### What to do
Give back only the lines in the records below from the one with "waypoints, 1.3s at" to the one with "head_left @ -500", both inclusive, word for word.

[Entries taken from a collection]

■ ■ ■ ■ ■ ■ ■

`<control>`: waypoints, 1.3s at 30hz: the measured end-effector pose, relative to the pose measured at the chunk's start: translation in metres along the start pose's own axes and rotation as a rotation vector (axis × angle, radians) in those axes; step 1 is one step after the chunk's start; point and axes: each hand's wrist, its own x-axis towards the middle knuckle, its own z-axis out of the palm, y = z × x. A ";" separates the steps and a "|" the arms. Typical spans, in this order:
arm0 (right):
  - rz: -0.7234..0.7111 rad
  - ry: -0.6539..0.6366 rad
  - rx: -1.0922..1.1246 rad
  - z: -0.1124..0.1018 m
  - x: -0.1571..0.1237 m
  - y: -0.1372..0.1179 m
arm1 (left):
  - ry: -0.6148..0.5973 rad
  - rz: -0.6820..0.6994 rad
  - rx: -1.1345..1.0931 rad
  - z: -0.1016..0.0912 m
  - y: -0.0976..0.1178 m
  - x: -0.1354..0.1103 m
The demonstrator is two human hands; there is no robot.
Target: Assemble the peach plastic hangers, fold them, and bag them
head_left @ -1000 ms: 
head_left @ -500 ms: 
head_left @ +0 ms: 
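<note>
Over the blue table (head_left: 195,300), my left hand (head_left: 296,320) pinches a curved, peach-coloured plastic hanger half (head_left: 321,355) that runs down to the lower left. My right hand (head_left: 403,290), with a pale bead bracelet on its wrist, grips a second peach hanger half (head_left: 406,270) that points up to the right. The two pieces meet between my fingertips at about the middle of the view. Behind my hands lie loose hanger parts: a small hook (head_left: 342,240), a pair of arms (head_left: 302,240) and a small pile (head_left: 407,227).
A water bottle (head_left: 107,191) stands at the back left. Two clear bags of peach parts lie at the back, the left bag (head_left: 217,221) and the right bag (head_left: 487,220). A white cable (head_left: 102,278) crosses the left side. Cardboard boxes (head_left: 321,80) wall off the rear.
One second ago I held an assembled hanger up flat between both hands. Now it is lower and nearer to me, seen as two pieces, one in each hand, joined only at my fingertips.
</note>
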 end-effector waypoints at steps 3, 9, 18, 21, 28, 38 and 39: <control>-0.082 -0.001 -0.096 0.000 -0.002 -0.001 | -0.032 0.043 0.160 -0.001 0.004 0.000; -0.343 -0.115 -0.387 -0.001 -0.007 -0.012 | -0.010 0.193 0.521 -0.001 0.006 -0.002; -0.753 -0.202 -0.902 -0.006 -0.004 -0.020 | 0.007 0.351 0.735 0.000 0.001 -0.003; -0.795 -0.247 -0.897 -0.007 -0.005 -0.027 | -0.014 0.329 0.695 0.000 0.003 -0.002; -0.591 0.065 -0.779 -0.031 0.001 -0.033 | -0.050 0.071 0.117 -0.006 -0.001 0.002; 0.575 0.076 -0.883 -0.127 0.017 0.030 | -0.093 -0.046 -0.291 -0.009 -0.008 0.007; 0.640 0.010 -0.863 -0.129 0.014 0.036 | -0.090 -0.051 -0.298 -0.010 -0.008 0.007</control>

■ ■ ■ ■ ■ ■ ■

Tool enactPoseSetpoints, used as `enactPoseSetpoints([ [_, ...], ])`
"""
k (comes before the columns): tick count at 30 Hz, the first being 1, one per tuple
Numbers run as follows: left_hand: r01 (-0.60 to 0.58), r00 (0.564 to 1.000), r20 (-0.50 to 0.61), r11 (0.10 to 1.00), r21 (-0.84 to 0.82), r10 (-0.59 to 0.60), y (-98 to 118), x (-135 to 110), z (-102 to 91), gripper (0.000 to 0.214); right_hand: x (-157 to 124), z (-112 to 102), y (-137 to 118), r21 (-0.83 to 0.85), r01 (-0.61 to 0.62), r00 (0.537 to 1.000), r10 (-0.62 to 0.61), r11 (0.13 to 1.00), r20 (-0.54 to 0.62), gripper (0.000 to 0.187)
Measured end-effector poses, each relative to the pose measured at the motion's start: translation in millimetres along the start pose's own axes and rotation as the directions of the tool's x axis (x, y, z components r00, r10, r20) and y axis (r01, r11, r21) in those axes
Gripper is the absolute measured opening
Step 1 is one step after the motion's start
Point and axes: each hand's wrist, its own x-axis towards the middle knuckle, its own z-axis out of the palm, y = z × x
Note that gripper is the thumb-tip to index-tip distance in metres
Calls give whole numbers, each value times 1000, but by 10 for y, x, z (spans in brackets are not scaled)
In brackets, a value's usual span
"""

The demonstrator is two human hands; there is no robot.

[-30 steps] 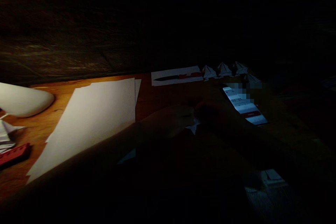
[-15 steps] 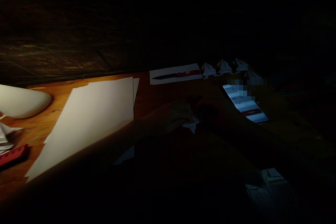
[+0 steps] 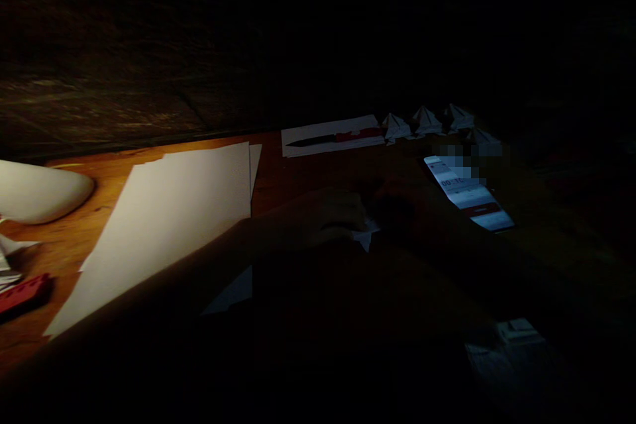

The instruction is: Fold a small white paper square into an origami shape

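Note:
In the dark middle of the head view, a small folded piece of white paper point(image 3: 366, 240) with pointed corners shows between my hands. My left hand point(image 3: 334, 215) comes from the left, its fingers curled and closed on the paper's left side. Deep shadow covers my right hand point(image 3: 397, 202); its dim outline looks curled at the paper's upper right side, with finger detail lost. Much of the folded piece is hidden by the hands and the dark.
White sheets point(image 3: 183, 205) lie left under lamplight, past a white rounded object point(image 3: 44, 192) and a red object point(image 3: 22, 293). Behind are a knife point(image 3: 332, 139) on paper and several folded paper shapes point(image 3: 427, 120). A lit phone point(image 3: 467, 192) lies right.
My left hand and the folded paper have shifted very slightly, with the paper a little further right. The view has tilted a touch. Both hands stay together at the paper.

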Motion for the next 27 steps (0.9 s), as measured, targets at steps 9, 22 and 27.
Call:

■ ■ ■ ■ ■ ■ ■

### Exercise output
`<control>`: waypoints, 1.3s at 30hz: the measured end-effector pose, relative to the pose measured at the chunk's start: translation in metres along the start pose's own axes and rotation as a rotation vector (axis × angle, radians) in those axes; step 1 is one step after the chunk's start; point and axes: each hand's wrist, its own x-axis towards the middle knuckle, its own z-axis out of the palm, y = z × x. A ";" separates the steps and a "|" the arms. Typical spans, in this order:
arm0 (right):
  - rz: -0.7234..0.7111 rad
  - ry: -0.6539..0.6366 rad
  - rx: -1.0922..1.1246 rad
  - z: -0.1124..0.1018 m
  - x: -0.1571..0.1237 m
  - y: -0.1372..0.1179 m
arm1 (left):
  - ry: -0.6148..0.5973 rad
  - rz: -0.6820..0.6994 rad
  - rx: -1.1345..1.0931 rad
  - z: -0.1016..0.0912 m
  - y: -0.0976..0.1178 m
  - x: -0.1354..0.1103 m
The demonstrator is two human hands; there is no robot.
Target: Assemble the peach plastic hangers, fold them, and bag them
head_left @ -1000 ms: 
head_left @ -500 ms: 

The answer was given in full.